Due to the intensive space launches, the operation of spacecrafts on orbit has been seriously threatened. The on-orbit service has gradually become a hot spot in the field of space research and major aerospace countries have an increasing demand for on-orbit services at present. On-orbit services include tasks such as rendezvous and docking, equipment maintenance and refueling. Non-cooperative spacecrafts refer to the kind of artificial satellites without the design of supporting services in the space environment. In order to tackle the technical difficulties, the key is to continuously obtain the relative position and attitude of the spacecraft so as to complete the tracking and acquisition of non-cooperative target. While the target cannot provide any measurement information, optical measurement can obtain the relative position and attitude information without contacting the target, so that it is the main method of non-cooperative spacecraft measurement. Aiming at the technical difficulties such as poor real-time performance in space non-cooperative target measurement, this paper proposes a binocular position and attitude measurement method for key features of non-cooperative target.

This paper proposes a binocular position and attitude measurement method for key features of non-cooperative spacecraft. Firstly, two visible light cameras are used to obtain high-resolution target images. The satellite and rocket docking ring on the target surface is extracted based on the improved arc-support line segment method. Optical flow assisted tracking in collaboration with dual thresholds is used to determine whether the docking ring ellipse is detected incorrectly. Secondly, a line detection method based on short line feature is proposed to extract reticles of the heat shield. Finally, the target coordinate system is established by using the related features of the docking ring and reticles. The relative position and attitude are calculated in the coordinate system yielded. In order to ensure the consistency of target coordinate system during tracking spacecrafts, a method of switching straight line and docking ring intersection is proposed. The ultimate goal of this paper is to realize the measurement of non-cooperative spacecraft on the embedded hardware platform.

The ground verification system in this paper mainly includes: binocular vision camera, binocular vision processing platform, space robot controller, non-cooperative target satellite model and solar simulation light source, etc. It can be seen from the result images of the candidate ellipse of arc segment combination that the number of candidate ellipses generated by the improved satellite and rocket docking ring method is significantly reduced (Fig. 2), which shortens the time of the ellipse verification step and increases the calculation speed by 74.5% (Table 1). The method of extracting reticles of the heat shield improves the calculation speed by 42% compared with the Hough transform, shortening the running time from 0.558 s to 0.3237 s. Due to the limited shared memory between DSP6678 cores, a complete memory management and allocation mechanism is established in the process of binocular vision algorithm transplantation. For 2048 pixels×2048 pixels input images, the algorithm data update rate can reach 1 Hz. The approaching experiment of the binocular camera system in ultra-close range and the rotation experiment of the non-cooperative spacecraft model are conducted in the darkroom environment. The standard deviation of the three-axis relative position and attitude between the neighbouring image frames is 3σ=(0.058 cm, 0.015 cm, 0.017 cm), and the standard deviation of the three-axis relative attitude is 3σ=(0.680°, 0.116°, 0.101°) in the approaching experiment (Fig. 7). The average value of the measured moving distance is 2.003 cm, which is only 0.03 mm away from the control distance of the robotic arm (Fig. 7). The precision of position is better than 0.7 cm and attitude better than 0.9° in the experiment of rotating the target model around the X, Y, and Z axes (Tables 2-4). The changing rates of position and angle of the three axes are consistent with the actual motion speed, which meets the requirements of space missions.

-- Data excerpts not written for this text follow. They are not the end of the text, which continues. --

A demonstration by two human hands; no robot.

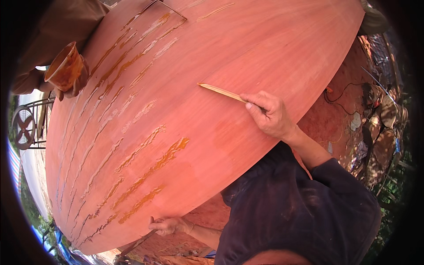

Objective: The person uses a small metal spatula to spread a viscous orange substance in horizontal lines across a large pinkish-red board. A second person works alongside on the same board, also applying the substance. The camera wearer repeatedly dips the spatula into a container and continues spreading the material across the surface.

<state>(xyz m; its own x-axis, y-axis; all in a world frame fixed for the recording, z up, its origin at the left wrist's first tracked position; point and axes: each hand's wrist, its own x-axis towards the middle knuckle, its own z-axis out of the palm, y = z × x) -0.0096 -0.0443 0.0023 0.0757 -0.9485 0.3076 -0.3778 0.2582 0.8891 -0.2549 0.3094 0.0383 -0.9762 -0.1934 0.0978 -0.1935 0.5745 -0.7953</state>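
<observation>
Reddish wood fills most of the view — a large curved hull-like surface (229, 57), smooth and orange-pink, bulging toward the camera and running from the upper right down to the lower left. Long streaks of wet amber glue (152, 170) lie across its left half in rough parallel lines, some glossy and thick, others thin and pale.

On the bare right part of the surface lies the tip of a thin pale wooden stick (221, 92), slanting up to the left. The right hand (269, 115) grips its lower end, fingers closed around it, knuckles upward, resting on or just above the wood near the edge. The dark sleeve (309, 207) of that arm comes up from the lower right.

The left hand (170, 225) is far from the stick, low at the bottom edge of the surface, fingers curled shut around a dark slender tool whose kind I cannot tell.

At the upper left another person's hand (73, 86) holds an orange-stained cup (65, 66) just beside the rim of the surface, well apart from the stick.

Beyond the right edge the ground is red earth (335, 119) strewn with cables and debris, with greenery farther out. At the far left stands a round fan (23, 127) on a metal frame.
</observation>
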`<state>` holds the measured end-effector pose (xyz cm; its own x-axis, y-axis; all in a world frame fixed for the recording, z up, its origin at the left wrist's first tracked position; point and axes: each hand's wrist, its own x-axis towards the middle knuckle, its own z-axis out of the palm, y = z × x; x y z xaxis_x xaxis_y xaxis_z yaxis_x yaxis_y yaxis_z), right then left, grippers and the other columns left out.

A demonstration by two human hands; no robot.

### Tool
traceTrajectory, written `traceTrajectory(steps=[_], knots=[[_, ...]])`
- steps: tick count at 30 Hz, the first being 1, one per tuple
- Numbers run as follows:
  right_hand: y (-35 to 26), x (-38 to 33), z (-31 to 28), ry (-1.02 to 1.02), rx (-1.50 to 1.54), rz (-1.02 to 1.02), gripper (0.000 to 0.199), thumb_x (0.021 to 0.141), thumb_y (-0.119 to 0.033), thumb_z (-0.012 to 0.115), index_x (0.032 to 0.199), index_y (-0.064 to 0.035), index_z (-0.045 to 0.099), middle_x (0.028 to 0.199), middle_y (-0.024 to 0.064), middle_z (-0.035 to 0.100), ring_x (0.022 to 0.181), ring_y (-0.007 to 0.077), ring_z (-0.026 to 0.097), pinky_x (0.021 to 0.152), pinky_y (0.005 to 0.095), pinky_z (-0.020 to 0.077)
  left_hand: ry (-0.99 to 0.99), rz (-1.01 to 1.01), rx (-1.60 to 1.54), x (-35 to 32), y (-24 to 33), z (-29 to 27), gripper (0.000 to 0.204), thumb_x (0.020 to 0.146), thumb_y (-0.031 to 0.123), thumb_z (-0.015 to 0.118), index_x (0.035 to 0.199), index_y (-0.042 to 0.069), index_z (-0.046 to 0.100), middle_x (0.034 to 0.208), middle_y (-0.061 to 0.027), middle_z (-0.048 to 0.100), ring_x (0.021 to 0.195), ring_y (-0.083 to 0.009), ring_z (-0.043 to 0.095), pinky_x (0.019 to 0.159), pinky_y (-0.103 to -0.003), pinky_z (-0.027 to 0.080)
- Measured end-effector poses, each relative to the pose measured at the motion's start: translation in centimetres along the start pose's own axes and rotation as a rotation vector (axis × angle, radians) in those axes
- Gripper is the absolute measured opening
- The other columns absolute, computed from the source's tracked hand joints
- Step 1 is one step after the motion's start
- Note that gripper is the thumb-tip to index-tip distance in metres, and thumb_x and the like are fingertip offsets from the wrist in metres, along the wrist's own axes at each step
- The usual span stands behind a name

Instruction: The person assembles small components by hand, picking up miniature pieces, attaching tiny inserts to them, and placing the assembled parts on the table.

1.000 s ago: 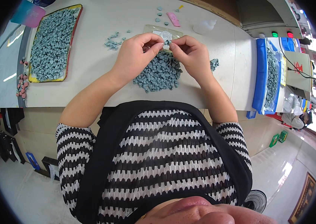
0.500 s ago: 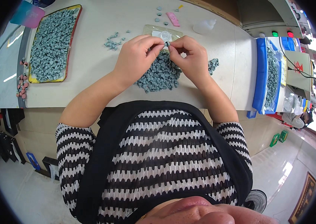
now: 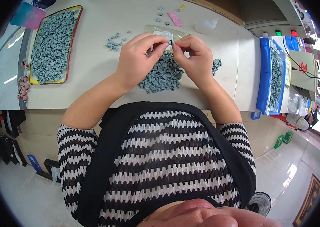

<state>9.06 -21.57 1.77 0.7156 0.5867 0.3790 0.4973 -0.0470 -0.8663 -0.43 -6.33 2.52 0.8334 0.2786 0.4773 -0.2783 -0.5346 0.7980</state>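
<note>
Between the fingertips of my left hand [image 3: 139, 53] and my right hand [image 3: 194, 55] is a small grey-green piece [image 3: 171, 42]. Both hands pinch it, and the fingers cover most of it. Below them a heap of similar grey-green pieces [image 3: 161, 77] lies on the white table, partly hidden by my hands. Just beyond the fingertips is a clear, pale yellowish flat packet or tray [image 3: 152, 29] with a round transparent thing on it. A smaller cluster of pieces [image 3: 216, 65] sits beside my right wrist, and a few loose ones [image 3: 113, 42] lie left of my left hand.
A yellow-and-red-edged tray [image 3: 69, 62] full of pieces stands on the left. On the right is a blue bin [image 3: 263, 75] with more. A pink strip [image 3: 174, 19] and a translucent white bottle [image 3: 206, 26] lie at the back. Pink beads [image 3: 23, 87] line the left edge.
My hands have shifted very slightly, and the right hand has turned a little with its fingers nearer the top of the small piece. The heap and trays look the same.
</note>
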Motion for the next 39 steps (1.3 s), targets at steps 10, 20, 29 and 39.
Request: traceTrajectory(steps=[10, 20, 29, 39], knots=[[0.1, -0.01, 0.13, 0.009, -0.019, -0.072, 0.011, 0.073, 0.004, 0.071, 0.081, 0.0008, 0.065, 0.076, 0.0058, 0.063, 0.063, 0.0125, 0.059, 0.057, 0.0248, 0.0483, 0.017, 0.005, -0.024, 0.04, -0.04, -0.31, 0.01, 0.081, 0.003, 0.07, 0.092, 0.002, 0.069, 0.08, -0.0054, 0.066, 0.065, -0.0138, 0.057, 0.057, -0.026, 0.046], [-0.51, 0.17, 0.02, -0.007, -0.15, -0.24, 0.013, 0.071, 0.005, 0.072, 0.081, 0.0016, 0.064, 0.074, 0.0061, 0.062, 0.062, 0.0133, 0.058, 0.056, 0.0248, 0.0489, 0.025, 0.016, -0.031, -0.03, -0.13, -0.13, 0.01, 0.08, 0.003, 0.071, 0.089, 0.003, 0.069, 0.079, -0.0056, 0.066, 0.062, -0.0154, 0.057, 0.054, -0.027, 0.045], [-0.64, -0.06, 0.41, 0.03, -0.193, -0.277, 0.014, 0.07, 0.006, 0.072, 0.081, 0.0013, 0.063, 0.074, 0.0064, 0.062, 0.06, 0.0134, 0.058, 0.054, 0.0243, 0.0484, 0.076, 0.163, 0.107, -0.49, -0.66, 0.48, 0.01, 0.082, 0.0, 0.07, 0.092, 0.001, 0.069, 0.082, -0.007, 0.067, 0.069, -0.0146, 0.06, 0.062, -0.027, 0.048], [-0.55, 0.04, 0.03, 0.014, -0.098, -0.175, 0.012, 0.073, 0.004, 0.071, 0.082, 0.0009, 0.064, 0.075, 0.0055, 0.061, 0.061, 0.0119, 0.057, 0.055, 0.0243, 0.0471, 0.021, 0.027, -0.031, -0.04, 0.05, 0.07, 0.011, 0.082, 0.001, 0.07, 0.093, 0.001, 0.068, 0.083, -0.0059, 0.066, 0.067, -0.0128, 0.057, 0.062, -0.026, 0.047]])
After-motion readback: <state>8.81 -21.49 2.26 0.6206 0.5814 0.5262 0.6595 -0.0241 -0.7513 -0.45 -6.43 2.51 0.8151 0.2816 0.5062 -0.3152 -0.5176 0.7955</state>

Focusing on the complicated problem of the position and attitude measurement of unstable non-cooperative spacecraft, this paper proposes a binocular vision position and attitude measurement method for key features of non-cooperative spacecraft. According to the characteristics of the non-cooperative spacecraft, the improved arc-support line segment method is used to extract the ellipse of the satellite and rocket docking ring. The reticles feature extraction of the heat shield is completed by statistical analysis of the main direction and similarity. This method has the advantages of high measurement accuracy and good real-time performance. In the approaching experiment of the binocular camera system, the relative error of the three axes is less than 0.6 mm and the relative angle error is less than 0.7°. In the target model rotation experiment, the relative error of the three axes is less than 6.2 mm and the relative angle error is less than 0.9°. The experimental results demonstrate that this method can output the position and attitude of the target spacecraft in real time during the service in ultra-close range. It is necessary to further optimize the binocular vision algorithm, carry out comprehensive ground verification work and improve the adaptability and stability of the system.